Selamat membaca, tandai jika ada kesalahan dalam menulis.
✯✯✯
Ada yang bilang, tempat paling nyaman yaitu rumah sendiri. Dirumah kita bisa mengekspresikan segala hal, bisa menceritakan bagaimana beratnya hari yang dijalani seraya menikmati kue buatan ibu atau hal lainnya. Namun itu semua tak berlaku bagi Anin. 'Rumah' yang harusnya jadi tempat ternyaman bagaikan nereka dunia. Cacian, bentakan bahkan suara pecahan sudah seperti makanan sehari-hari.
Memilih acuh, Anin meraih earphone memasangkan ditelinga menikmati alunan musik yang tengah berputar. Tapi sayangnya, itu semua tak mempan. Dilemparnya earphone yang menggantung ditelinga, mengadahkan kedua tangan lalu mengeluarkan isak tangis yang sedari tadi ditahan.
Kepala terangkat, tangan bergerak membuka laci meja meraih suatu benda kecil. Kekehan pelan terdengar saat puluhan garis tercetak jelas di tangan. Anin meraih sebuah botol obat meminum tiga pil dengan varian yang sama menggunakan satu tegukan air. Tak lama dari itu, ia tertidur pulas dengan tangan yang masih terus mengeluarkan darah.
Sedangkan disisi lain, Shaka tengah menikmati tontonan kartun yang berputar lewat televisi di ruang keluarga.
Martabak telur kuah kari menemani waktu bersama mereka, sejak dua jam lalu kedua orangtuanya telah kembali dari menjemput Acel. Banyak makanan yang dibawa, bahkan ada satu kotak donat yang disisihkan dikulkas untuk diberikan kepada Anin esok hari.
Tadinya Lara mengira teman belajar putranya belum pulang, tapi ternyata salah. Alhasil donat yang ingin diberikan untuk Anin bawa pulang kerumah dimasukkan kedalam kulkas. Biarkan esok saja diberikan kepada gadis itu.
Ada alasan sendiri mengapa Lara dengan baiknya ingin memberikan Anin bingkisan, yaitu karena ia itu menyukai Anin. Bukan hanya itu saja, Lara teringat kata-kata yang diucapkan anaknya tempo lalu yang mengatakan bahwa siapa saja yang ia bawa kerumah, baik itu pria maupun wanita harus diperlakukan dengan baik agar mereka betah, sebenarnya tak harus diingatkan, tanpa disuruh pun ia akan melakukan hal itu.
"Tumben abang bawa cewek kerumah, ada sebab apa?" celetuk Lara usai meneguk air minum hingga tandas.
Acel yang tengah asik menikmati kue lantas menatap abang-nya heran, mata mengerjab lucu lalu berucap, "Pacar abang, ya?"
Shaka tersenyum tipis seraya menggeleng, "Bukan kok, ma.

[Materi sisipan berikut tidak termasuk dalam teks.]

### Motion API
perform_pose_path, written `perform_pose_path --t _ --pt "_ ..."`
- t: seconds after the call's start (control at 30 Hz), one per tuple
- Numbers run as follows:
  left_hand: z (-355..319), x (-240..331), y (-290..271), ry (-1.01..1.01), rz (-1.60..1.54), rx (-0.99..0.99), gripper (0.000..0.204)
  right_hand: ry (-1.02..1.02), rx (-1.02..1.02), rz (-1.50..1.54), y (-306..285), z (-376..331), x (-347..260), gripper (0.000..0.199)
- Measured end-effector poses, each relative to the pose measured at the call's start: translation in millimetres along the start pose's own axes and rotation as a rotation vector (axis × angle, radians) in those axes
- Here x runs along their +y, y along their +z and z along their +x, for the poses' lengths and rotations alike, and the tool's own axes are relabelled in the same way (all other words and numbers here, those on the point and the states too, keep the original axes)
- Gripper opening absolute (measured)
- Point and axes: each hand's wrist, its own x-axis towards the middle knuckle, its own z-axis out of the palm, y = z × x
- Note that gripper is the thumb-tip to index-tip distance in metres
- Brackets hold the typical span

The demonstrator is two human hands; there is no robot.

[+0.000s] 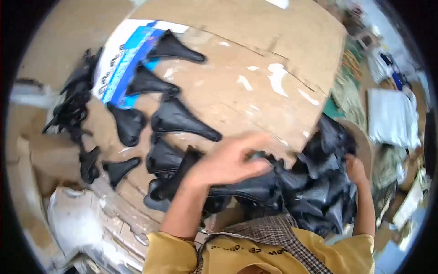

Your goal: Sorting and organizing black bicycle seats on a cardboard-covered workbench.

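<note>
My left hand (235,160), blurred by motion, hovers over the near edge of the cardboard-covered table with its thumb and fingers apart and nothing between them. Just below it lies a black bicycle saddle (255,189). At the right, my right hand (357,170) has its fingers curled at the edge of a heap of black bicycle saddles (319,196); it seems to grip one, though its fingertips are partly hidden. More black saddles are spread on the table's left half, among them one long saddle (180,118) and another at the back (175,49).
Brown cardboard (255,41) with torn, shiny patches covers the table. A blue and white printed sheet (130,64) lies under some saddles. Dark parts hang in a cluster (73,102) at the left edge. White wrapped packages (392,116) stand on the floor at right.
</note>
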Motion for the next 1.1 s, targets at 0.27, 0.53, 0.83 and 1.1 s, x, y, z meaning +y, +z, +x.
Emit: perform_pose_path --t 0.27,0.53,0.83,1.1 --pt "-185 -101 -206 -0.396 0.123 1.458 0.049 -0.454 0.292 0.76 17 368 -327 0.045" --pt "-194 -212 -262 -0.837 0.45 1.331 0.052 -0.566 0.065 0.271 11 477 -569 0.052" --pt "-241 -214 -186 -0.56 0.125 1.219 0.029 -1.303 -0.263 0.635 85 373 -680 0.044" --pt "-211 -197 10 -0.495 0.046 1.304 0.034 -1.347 -0.4 0.223 58 270 -594 0.04"
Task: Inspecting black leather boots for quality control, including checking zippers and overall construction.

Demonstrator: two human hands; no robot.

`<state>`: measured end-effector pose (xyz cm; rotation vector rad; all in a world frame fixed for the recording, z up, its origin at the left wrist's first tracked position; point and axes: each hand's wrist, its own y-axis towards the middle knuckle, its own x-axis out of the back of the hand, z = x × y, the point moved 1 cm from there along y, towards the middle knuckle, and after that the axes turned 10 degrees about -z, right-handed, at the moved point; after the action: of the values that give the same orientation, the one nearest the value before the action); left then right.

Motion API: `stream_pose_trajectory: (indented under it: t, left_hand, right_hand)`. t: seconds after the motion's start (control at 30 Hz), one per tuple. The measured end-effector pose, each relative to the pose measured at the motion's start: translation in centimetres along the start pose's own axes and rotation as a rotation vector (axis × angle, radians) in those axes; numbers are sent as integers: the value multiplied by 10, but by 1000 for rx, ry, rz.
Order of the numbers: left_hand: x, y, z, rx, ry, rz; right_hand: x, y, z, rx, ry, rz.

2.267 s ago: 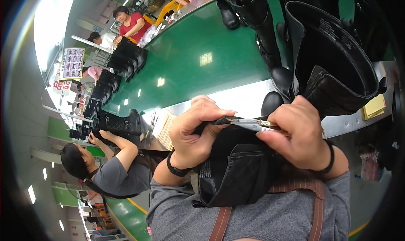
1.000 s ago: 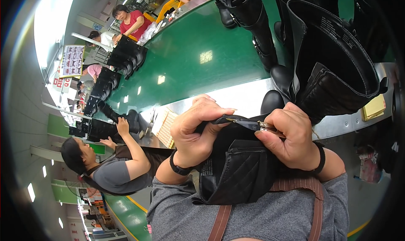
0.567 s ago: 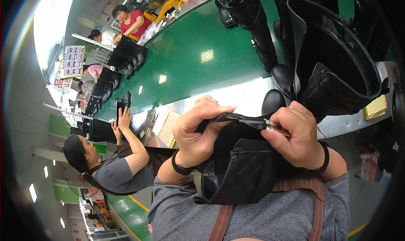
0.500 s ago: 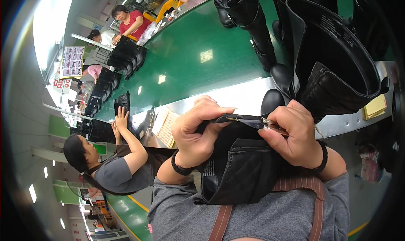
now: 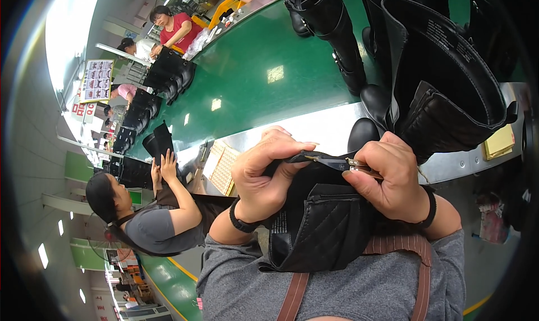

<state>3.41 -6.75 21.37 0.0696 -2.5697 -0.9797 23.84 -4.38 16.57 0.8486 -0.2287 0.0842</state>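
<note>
A black boot (image 5: 331, 225) with a quilted panel is held upright against my chest, its open top toward me. My left hand (image 5: 264, 172) pinches the boot's top edge between thumb and fingers. In my right hand (image 5: 390, 178) is a small knife (image 5: 332, 162) with a pointed metal blade and a brown handle. Its blade lies along the boot's edge, with the tip close to my left thumb and fingertips. The boot's lower part is hidden from view.
Another tall black boot (image 5: 449, 90) stands just ahead on the right, beside more boots (image 5: 337, 34). The green table (image 5: 247, 90) has a metal edge (image 5: 314, 124). A sheet of orange labels (image 5: 223, 169) and a yellow pad (image 5: 498, 143) lie there. A co-worker (image 5: 151, 220) handles a boot at left.
My hands, the knife and the boot have barely moved; the blade has turned slightly. At left, the co-worker's boot has tilted, and that person's hands have shifted with it.
</note>
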Motion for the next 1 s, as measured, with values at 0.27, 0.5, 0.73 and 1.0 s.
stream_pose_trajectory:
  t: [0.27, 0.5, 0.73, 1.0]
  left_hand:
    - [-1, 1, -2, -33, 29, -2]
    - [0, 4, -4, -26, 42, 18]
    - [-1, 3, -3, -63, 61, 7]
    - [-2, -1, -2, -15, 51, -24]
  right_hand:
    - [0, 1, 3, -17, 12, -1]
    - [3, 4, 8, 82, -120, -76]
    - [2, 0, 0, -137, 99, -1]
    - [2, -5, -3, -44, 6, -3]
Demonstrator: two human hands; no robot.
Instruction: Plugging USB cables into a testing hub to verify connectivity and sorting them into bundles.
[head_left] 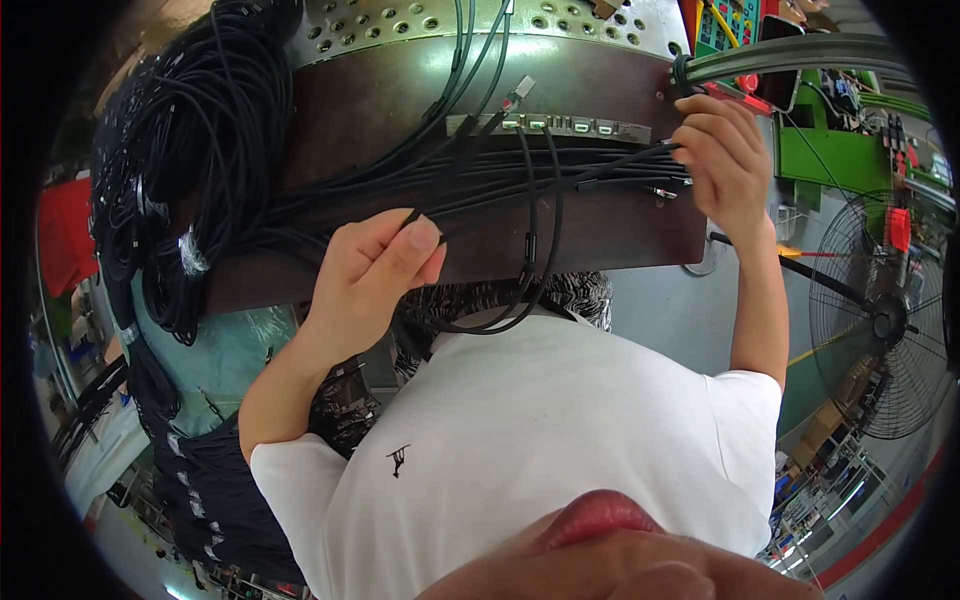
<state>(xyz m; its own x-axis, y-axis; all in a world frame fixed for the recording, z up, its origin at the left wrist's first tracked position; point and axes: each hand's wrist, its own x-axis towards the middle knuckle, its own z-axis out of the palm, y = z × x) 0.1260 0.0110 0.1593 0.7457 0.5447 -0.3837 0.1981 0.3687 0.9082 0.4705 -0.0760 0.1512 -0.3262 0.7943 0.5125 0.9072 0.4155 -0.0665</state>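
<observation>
Left hand [375, 265] pinches one thin, limp black rubber-sheathed cable [480, 195] mid-bench while right hand [725, 160] clamps plug ends at the brown bench's [600, 235] right edge; grip near connectors.

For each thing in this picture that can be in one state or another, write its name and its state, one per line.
Left hand: pinched shut on a black cable.
Right hand: closed on cable ends.
Cable bundle: coiled, hanging.
Connector strip: two cables plugged in.
Floor fan: running or stopped, cannot tell.

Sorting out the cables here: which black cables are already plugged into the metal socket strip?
The two black cables hanging in a loop below the socket strip over the brown board's front edge. The others lie flat across the board, stretched between left hand and right hand.
</observation>
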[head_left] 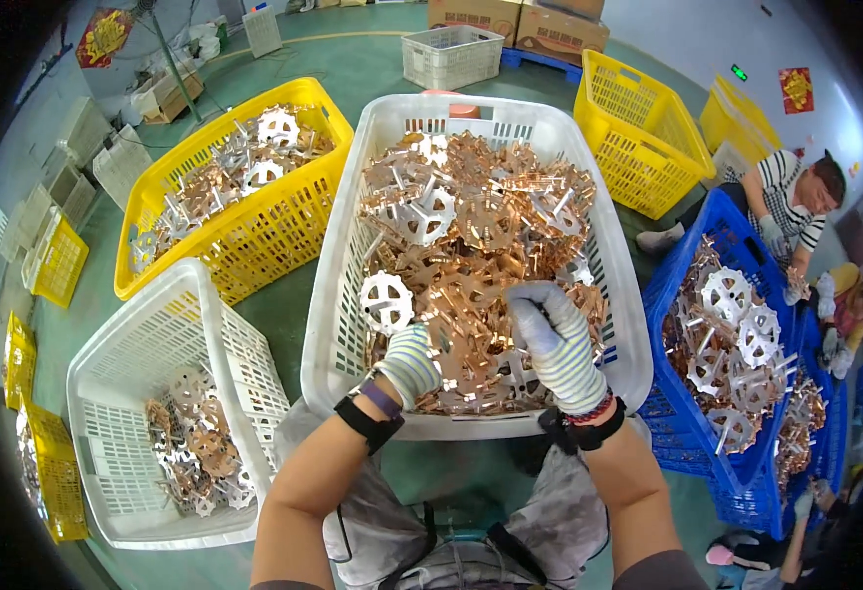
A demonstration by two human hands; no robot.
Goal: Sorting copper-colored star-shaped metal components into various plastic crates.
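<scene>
In front of me stands a large white basket (319, 329) heaped with copper-coloured and silver toothed metal discs that have short pins. My left hand (410, 366), in a striped glove, is closed at the edge of a silver toothed disc (387, 302) near the basket's left wall. Its fingertips are partly hidden. Over the right part of the heap is my right hand (557, 344), in a grey and striped glove, fingers curled in. Whatever those fingers may hold is hidden. Copper-coloured discs (471, 295) lie between the hands.
On the left are a yellow basket (264, 251) of metal parts and a tilted white basket (107, 393) with fewer parts. Blue baskets (662, 324) of parts stand right, near a seated person (790, 202). A yellow basket (638, 147) and a white crate (451, 64) stand farther back.
</scene>
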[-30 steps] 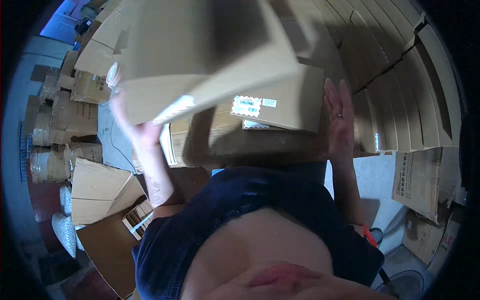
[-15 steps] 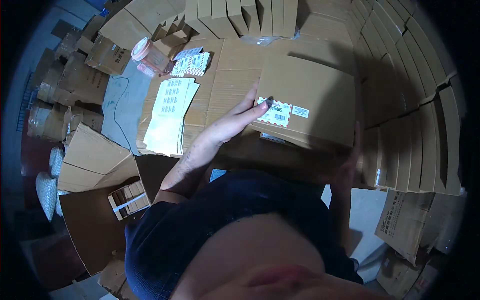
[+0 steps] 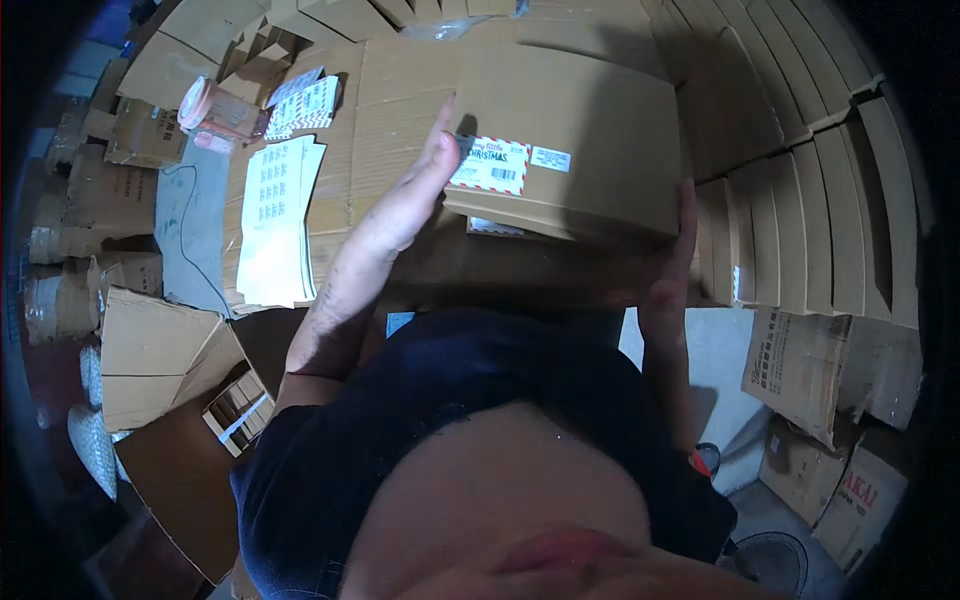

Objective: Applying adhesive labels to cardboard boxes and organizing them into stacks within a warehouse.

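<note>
A closed brown cardboard box (image 3: 590,110) lies before me, with a red-and-white edged label (image 3: 490,165) and a small white sticker (image 3: 551,159) on its top near the left front corner. My left hand (image 3: 425,180) grips the box's left side, its thumb by the label's edge. Against the right side rests my right hand (image 3: 672,265), partly in shadow, so the box is held between both hands. Part of another label (image 3: 494,227) shows beneath the box's front edge.
Label sheets (image 3: 270,220), a stack of striped labels (image 3: 303,105) and a pink-lidded jar (image 3: 215,112) stand to the left. Rows of cardboard boxes (image 3: 800,210) line the right. An open carton (image 3: 165,370) sits lower left, with small boxes (image 3: 240,408) inside.
My view has shifted, so the whole scene sits farther left and higher. My left thumb has slid off the label's face to its left edge. Both hands remain on the box.
</note>
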A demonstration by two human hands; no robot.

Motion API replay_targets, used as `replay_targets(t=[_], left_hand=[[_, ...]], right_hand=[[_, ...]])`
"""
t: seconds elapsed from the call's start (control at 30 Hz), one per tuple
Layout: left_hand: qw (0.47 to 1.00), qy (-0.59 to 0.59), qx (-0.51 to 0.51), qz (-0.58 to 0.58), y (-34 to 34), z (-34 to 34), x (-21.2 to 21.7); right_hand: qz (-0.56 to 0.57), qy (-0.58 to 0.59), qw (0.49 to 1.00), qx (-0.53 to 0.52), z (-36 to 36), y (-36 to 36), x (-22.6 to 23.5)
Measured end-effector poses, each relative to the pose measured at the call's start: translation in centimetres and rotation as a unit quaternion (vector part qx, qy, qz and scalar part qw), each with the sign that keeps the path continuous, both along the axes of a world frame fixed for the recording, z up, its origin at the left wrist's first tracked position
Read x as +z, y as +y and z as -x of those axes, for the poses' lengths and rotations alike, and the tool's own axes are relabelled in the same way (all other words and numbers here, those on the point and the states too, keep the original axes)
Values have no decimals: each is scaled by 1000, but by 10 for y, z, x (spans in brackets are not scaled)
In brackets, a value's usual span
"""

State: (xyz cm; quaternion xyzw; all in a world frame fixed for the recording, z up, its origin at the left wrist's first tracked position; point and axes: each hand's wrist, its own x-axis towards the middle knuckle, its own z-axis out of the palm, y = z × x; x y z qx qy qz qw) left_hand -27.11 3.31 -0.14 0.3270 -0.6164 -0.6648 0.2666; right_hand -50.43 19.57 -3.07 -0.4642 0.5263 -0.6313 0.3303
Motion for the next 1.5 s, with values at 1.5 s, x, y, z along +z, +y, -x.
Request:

Dia temen kelas abang."
"Lagi kerja kelompok, ya? Tapi masa berdua doang?" ujar Lara lagi.
Shaka menggeleng, "Abang di amanahin pak Damar buat ngerubah dia." tutur Shaka, "Dia tuh bandel, nilainya juga jelek jadi abang disuruh bantuin dia belajar."
Lara mengangguk paham, "Cantik-cantik bandel tapi mama suka." ucap Lara seraya menikmati elusan yang terus terasa dikepalanya.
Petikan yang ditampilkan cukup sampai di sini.